— ASSIGNMENT —
What you return should match the data below exactly, line for line.

=-=-=-=-=

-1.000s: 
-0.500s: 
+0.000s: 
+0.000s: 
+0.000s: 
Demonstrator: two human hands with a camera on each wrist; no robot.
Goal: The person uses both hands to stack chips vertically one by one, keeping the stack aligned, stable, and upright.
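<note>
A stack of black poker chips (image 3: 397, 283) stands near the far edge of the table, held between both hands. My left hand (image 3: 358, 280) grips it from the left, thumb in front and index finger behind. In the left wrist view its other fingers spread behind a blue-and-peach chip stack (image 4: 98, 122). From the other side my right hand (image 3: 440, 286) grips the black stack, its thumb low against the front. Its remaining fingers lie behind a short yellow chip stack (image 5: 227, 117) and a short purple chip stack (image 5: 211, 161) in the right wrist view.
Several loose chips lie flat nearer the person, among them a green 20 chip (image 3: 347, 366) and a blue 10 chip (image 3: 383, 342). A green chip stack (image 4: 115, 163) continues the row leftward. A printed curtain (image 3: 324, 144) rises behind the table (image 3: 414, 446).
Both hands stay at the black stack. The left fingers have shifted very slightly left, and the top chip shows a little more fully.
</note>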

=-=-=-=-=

— TASK OUTPUT —
-1.000s: 
-0.500s: 
+0.000s: 
+0.000s: 
+0.000s: 
Demonstrator: two human hands with a camera on each wrist; no robot.
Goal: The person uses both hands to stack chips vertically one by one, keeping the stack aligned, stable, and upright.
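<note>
A stack of black poker chips (image 3: 397, 283) stands near the far edge of the table, held between both hands. My left hand (image 3: 358, 280) grips it from the left, thumb in front and index finger behind. In the left wrist view its other fingers spread behind a blue-and-peach chip stack (image 4: 98, 122). From the other side my right hand (image 3: 440, 286) grips the black stack, its thumb low against the front. Its remaining fingers lie behind a short yellow chip stack (image 5: 227, 117) and a short purple chip stack (image 5: 211, 161) in the right wrist view.
Several loose chips lie flat nearer the person, among them a green 20 chip (image 3: 347, 366) and a blue 10 chip (image 3: 383, 342). A green chip stack (image 4: 115, 163) continues the row leftward. A printed curtain (image 3: 324, 144) rises behind the table (image 3: 414, 446).
Both hands stay at the black stack. The left fingers have shifted very slightly left, and the top chip shows a little more fully.
</note>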

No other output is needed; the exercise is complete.